> [PROBLEM STATEMENT]
Give again, word for word, each line below starting at the one that contains "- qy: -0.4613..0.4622" and ending at the one that contains "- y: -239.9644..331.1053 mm".

> [ENTRIES SUPPLIED]
=-=-=
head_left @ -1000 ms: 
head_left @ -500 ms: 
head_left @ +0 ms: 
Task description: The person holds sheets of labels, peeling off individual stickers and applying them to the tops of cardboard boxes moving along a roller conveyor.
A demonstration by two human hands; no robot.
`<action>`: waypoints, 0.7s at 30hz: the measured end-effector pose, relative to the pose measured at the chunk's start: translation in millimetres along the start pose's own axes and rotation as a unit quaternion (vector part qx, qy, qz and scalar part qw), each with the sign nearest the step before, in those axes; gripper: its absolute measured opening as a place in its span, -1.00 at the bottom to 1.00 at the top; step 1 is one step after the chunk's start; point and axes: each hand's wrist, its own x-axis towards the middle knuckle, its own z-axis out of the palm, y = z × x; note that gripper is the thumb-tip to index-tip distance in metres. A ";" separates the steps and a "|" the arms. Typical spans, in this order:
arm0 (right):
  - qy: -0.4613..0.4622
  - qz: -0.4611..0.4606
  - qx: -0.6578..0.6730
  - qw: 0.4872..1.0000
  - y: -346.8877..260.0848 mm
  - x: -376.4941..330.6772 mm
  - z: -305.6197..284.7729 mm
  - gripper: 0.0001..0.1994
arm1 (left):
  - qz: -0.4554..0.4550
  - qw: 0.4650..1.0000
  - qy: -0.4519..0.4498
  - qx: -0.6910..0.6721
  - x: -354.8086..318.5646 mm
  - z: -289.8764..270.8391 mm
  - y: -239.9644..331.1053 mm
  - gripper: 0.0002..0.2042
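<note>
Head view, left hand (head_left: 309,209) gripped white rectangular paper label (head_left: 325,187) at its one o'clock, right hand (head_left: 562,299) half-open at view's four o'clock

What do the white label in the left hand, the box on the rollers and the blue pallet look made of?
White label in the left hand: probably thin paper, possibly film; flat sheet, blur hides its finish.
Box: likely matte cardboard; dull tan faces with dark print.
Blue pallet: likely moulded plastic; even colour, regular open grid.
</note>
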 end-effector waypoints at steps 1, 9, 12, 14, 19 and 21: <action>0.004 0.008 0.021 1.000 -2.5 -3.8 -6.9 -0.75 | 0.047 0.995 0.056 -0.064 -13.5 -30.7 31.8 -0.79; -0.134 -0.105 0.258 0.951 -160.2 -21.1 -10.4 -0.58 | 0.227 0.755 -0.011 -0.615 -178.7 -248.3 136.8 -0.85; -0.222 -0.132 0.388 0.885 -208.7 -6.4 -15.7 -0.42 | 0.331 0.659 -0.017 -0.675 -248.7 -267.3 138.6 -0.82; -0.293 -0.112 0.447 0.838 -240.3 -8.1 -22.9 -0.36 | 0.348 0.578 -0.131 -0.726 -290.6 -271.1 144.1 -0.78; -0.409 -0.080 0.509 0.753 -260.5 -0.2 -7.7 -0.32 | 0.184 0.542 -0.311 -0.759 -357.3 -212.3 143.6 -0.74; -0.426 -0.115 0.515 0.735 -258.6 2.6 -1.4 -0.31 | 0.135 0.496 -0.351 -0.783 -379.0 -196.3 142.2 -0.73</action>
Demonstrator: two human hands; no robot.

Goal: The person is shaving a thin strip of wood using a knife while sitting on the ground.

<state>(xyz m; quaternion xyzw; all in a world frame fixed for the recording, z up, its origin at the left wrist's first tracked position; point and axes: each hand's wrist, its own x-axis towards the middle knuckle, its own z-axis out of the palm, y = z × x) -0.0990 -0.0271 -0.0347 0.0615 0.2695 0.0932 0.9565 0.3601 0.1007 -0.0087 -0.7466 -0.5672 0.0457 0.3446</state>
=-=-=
> [WRITTEN RESPONSE]
  - qy: -0.4613..0.4622
  - qz: -0.4611..0.4606
  - qx: -0.6578..0.6730
  - qw: 0.4872..1.0000
  - y: -346.8877..260.0848 mm
  - x: -376.4941..330.6772 mm
  - z: -305.6197..284.7729 mm
  - gripper: 0.0001..0.1994
arm1 (left):
  - qz: -0.4554..0.4550
  - qw: 0.4650..1.0000
  - qy: -0.4519..0.4498
  - qx: -0.6910..0.6721
  - x: -354.8086..318.5646 mm
  - z: -289.8764..270.8391 mm
  - y: -239.9644..331.1053 mm

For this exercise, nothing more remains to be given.